An alternative to the application barrier() call
An alternative to the application barrier() call
Posted Sep 13, 2009 17:46 UTC (Sun) by anton (subscriber, #25547)In reply to: An alternative to the application barrier() call by dlang
Parent article: POSIX v. reality: A position on O_PONIES
Code that writes a few characters here and a few characters there usually uses the FILE * based interface, which performs user-space buffering and then typically performs write() (or somesuch) calls of 4k or 8k at a time; just strace one of these programs. That's done to reduce the system call overhead.

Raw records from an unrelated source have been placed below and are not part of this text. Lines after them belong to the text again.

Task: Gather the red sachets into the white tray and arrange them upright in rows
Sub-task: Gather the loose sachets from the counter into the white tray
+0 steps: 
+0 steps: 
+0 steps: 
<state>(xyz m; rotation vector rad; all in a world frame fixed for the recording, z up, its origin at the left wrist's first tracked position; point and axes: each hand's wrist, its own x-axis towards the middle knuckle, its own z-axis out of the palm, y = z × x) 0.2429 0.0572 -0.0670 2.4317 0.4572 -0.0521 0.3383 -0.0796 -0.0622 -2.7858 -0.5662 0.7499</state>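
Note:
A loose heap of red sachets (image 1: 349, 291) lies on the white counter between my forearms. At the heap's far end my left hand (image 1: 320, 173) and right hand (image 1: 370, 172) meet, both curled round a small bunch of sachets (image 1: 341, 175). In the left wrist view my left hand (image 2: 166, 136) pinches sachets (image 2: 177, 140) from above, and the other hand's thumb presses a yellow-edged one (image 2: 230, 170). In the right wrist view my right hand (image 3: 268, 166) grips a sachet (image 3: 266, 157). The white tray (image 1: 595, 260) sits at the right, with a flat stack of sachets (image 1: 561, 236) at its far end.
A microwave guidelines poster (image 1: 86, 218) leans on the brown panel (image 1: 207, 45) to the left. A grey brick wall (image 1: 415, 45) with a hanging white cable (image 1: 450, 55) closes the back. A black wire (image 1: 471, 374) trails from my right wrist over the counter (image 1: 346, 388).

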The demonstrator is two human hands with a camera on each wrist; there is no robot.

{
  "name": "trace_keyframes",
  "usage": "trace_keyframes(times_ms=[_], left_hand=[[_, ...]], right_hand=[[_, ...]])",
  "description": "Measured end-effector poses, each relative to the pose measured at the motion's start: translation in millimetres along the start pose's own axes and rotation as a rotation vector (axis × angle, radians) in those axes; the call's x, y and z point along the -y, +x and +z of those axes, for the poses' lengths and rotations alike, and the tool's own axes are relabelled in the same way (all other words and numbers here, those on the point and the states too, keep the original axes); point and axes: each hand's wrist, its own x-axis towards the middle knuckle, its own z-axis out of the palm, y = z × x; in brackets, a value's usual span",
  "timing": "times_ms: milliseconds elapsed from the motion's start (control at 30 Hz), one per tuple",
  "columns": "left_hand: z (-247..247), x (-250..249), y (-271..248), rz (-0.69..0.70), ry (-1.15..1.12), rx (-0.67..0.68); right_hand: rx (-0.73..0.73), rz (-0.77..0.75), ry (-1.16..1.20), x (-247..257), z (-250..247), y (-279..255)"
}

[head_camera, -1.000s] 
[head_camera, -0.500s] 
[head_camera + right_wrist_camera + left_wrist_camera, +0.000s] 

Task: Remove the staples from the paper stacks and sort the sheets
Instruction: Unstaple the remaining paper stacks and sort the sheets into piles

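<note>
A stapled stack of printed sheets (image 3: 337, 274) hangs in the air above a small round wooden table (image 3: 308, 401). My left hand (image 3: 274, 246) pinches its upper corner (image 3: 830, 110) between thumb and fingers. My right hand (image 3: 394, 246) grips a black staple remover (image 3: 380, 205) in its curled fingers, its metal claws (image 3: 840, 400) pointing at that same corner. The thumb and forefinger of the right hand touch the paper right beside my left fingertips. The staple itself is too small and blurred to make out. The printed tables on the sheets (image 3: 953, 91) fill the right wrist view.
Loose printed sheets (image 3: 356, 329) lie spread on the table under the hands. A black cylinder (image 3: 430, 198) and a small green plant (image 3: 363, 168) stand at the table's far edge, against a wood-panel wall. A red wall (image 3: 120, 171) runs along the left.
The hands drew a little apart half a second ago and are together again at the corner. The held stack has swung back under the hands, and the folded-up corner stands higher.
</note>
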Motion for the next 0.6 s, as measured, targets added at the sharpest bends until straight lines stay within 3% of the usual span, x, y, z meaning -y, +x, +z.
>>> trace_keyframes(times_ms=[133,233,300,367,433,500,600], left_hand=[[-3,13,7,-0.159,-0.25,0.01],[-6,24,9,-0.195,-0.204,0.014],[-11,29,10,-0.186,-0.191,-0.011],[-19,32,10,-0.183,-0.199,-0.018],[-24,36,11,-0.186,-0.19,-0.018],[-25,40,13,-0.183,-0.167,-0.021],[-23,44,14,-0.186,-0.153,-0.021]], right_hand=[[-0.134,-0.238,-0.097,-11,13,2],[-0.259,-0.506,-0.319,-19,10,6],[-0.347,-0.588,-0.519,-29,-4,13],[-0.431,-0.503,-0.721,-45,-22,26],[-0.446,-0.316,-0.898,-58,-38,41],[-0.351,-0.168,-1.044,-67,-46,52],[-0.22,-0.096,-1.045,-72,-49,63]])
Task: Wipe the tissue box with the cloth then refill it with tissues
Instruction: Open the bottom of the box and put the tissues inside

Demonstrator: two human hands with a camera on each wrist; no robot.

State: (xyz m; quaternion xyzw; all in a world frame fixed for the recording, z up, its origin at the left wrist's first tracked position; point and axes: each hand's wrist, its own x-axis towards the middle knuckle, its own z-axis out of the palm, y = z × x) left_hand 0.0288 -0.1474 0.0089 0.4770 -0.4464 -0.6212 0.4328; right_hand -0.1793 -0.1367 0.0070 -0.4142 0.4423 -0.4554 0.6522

But even if such programs perform a write() for each of the application writes, having barriers between each of them does not kill performance, because a sequence of such writes can be merged.
Concerning the block device below, if that does not heed the block device barriers or other block device ordering mechanisms that the file system requests, then you get no guarantee at all of any consistency on crash/power failure. It's not just that merged writes won't work, your style of merge-preventing barriers won't work, either, and neither will the guarantees that fsync()/fdatasync are supposed to provide; that's because all of them require that the block device ordering mechanism(s) that the file system uses actually work, and all of them will produce inconsistent states if the writes happen in an order that violates the ordering requests. So, if you want any consistency guarentees at all, you need an appropriate block device, and then you can implement mergeable writes just as well as anything else.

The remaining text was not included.